Your objective. Exactly as written, output the lines below starting from the first and ending with the line that contains "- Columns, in"; omit pictures.

═══

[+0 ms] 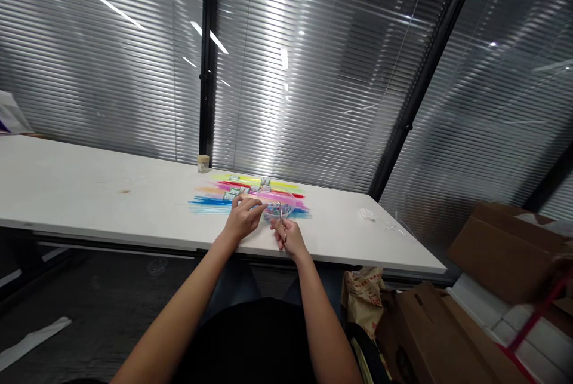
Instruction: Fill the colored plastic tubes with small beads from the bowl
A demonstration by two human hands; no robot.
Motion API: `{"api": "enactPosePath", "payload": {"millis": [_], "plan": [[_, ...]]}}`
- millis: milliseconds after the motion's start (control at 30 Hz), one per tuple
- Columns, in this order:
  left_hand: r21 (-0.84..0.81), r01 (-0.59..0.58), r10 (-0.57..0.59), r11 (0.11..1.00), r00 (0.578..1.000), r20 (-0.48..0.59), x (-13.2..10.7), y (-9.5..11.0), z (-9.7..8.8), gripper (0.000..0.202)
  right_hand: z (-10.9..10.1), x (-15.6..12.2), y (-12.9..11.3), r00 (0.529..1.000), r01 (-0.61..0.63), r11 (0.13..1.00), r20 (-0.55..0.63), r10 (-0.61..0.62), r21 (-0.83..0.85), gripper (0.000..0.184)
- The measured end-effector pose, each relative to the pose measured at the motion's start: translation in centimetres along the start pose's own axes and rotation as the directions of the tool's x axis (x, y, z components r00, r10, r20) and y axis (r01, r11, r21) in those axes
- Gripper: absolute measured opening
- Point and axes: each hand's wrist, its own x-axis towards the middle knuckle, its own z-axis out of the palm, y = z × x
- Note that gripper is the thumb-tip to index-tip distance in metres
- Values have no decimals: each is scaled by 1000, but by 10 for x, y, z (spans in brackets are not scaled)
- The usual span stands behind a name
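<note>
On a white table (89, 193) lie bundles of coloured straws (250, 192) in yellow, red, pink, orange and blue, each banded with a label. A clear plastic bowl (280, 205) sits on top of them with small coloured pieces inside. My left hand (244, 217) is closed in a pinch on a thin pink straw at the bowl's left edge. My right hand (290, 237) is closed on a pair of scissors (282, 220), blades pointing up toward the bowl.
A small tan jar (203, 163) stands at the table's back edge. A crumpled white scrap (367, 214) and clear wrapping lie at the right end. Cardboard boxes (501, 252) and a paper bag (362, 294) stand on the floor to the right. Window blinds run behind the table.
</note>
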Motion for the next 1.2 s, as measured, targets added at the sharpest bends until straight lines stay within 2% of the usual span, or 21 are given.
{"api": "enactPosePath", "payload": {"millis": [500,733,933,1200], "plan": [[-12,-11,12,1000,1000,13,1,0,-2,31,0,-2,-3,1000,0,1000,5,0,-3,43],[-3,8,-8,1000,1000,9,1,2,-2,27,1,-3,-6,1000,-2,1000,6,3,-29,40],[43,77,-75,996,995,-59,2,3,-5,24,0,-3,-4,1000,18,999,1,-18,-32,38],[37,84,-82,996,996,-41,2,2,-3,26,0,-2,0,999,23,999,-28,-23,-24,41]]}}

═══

Response box.
[+0 ms] 
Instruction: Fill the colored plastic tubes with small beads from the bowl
A demonstration by two human hands; no robot.
Motion API: `{"api": "enactPosePath", "payload": {"millis": [_], "plan": [[_, ...]]}}`
- millis: milliseconds after the motion's start (control at 30 Hz), one per tuple
- Columns, in this order:

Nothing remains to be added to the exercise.